We had a free day in Phnom Penh and decided that we’d spend the morning visiting the local sights that hadn’t been incorporated into our planned itinerary with the tour company. So having spoken with our guide about what "was left to see" he came up with the suggestion that we could hire a Tuk-Tuk driver for the day and visit the Killing Fields 15 kilometres out of Phnom Penh as well as checking out some more of the sights in town.
To be honest the thought of a 10 mile ride in a Tuk-Tuk wasn’t overly exciting and to contemplate the journey on some of the poorly maintained Cambodian roads wasn’t something we fancied. So, having sussed out that the cost by Tuk-Tuk would be around $20 we asked our guide what he thought it would cost to hire a taxi for the same kind of trip. He said he thought we’d probably get that for $25 and then had a chat with our driver. It turned out that our driver was busy the next day but our guide was happy to try and negotiate for another driver to take us on the trip. "Leave it with me" he said "and I’ll tell you later if I’ve been able to sort anything". I was already thinking that I had seen a number of drivers near to our hotel and I was sure that I could sort one of those to help us on our trip the next day. Now I had a price in mind I was feeling confident of sorting something out.
By lunch time our guide had managed to arrange for another driver to take over the duties of our current driver. By doing this, he explained, we could stick with a driver who could speak a little English and would ensure that the proposed itinerary was complied with. However, he became apologetic when he said that the price was $30 and not as he’d first suggested $25. We looked at each other and all agreed that it would be good to get the next day confirmed and as it was only going to be£5 each it hardly seemed worth the hassle of re-negotiating at the hotel. We agreed the price and the time of 8.00am as a sensible pick up time.
The following day our driver arrived promptly (indeed he was waiting for us when we arrived in the hotel foyer at 7.50) and we were soon off on the road with the plan to arrive at the Killing Fields by 8.30. This way we would beat the crowds and our driver hoped that it would be a "quiet visit" for us.
The journey was interesting as we passed through small villages, with people already working hard: some working in small rice fields, harvesting the morning glory, manning small market stalls, transporting heavy loads on the backs of motorbikes, working in tiny garages repairing bikes. All manner of cottage industry seemed to exist in the villages.
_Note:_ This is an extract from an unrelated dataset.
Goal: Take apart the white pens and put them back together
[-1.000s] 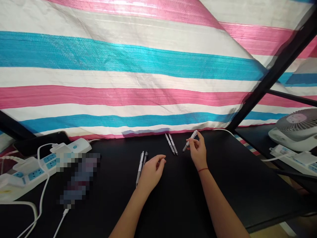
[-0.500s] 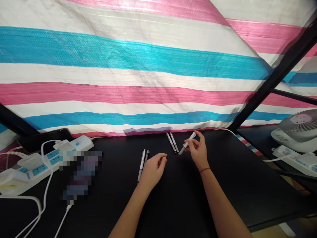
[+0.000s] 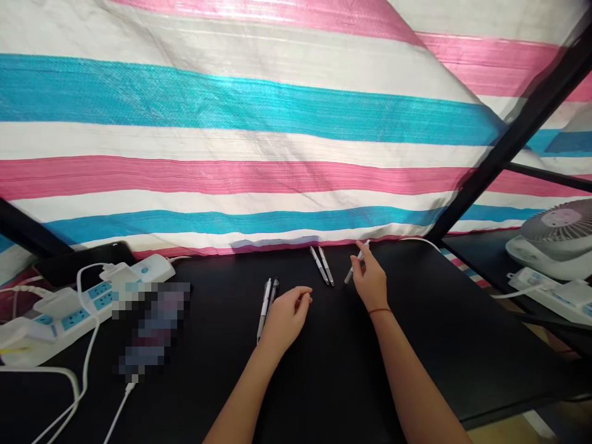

At one point we saw a larger factory which turned out to be a bakery and we were reminded of the information given to by our guide that bread in Cambodia was a luxury that was taken on visits to family members. It was certainly not seen as a staple diet and of course a bakery this size would be pandering to the needs of visiting tourists rather than satisfying a local demand.
We were certainly pleased that we hadn’t opted for the Tuk-Tuk journey as we’d have been bounced all over the place. It was bumpy enough in this large people carrier and by the time we reached the killing fields we were pleased to be able to put our feet onto terra firma.
After our visit to the Killing Fields (see separate review) and Wat Phnom (see separate review) our driver took us to the Central Market. This has a totally different feel to the more informal "Russian Market" and is all housed in a large building in, believe it or not, the centre of town.
Along the front of the building was a colourful flower market with stallholders working hard at assembling bouquets. This is well worth a wander through as the colour and smells are just a delight and the blooms were in such good condition.
There was a huge area dedicated to jewellery and lovers of "Bling" would be well at home here. Unfortunately for the tens of traders that hold stalls here, there didn’t seem to be a lot of buyers so everyone we walked past was anxious to sell. Now I know little about gem stones so I’d be reluctant to buy here, but I’m sure if you have a good knowledge of precious and semi-precious stones you’d be able to strike a good bargain.
Around the "bling" section it seemed as if the market was divided in to trading areas: clothes, fresh vegetables, meat, a very small spice section, wooden goods (including masks, Buddha statues, boxes).
It like many of the markets we’d visited was a bit of a maze but there was plenty of space between the stalls and for me it lacked the excitement – the hustle and bustle – that we’d experienced in other markets.
We spent a good 45 minutes wandering the aisles but by this stage of our holiday we’d made all the purchases that we wanted to make.
Still it was an interesting experience.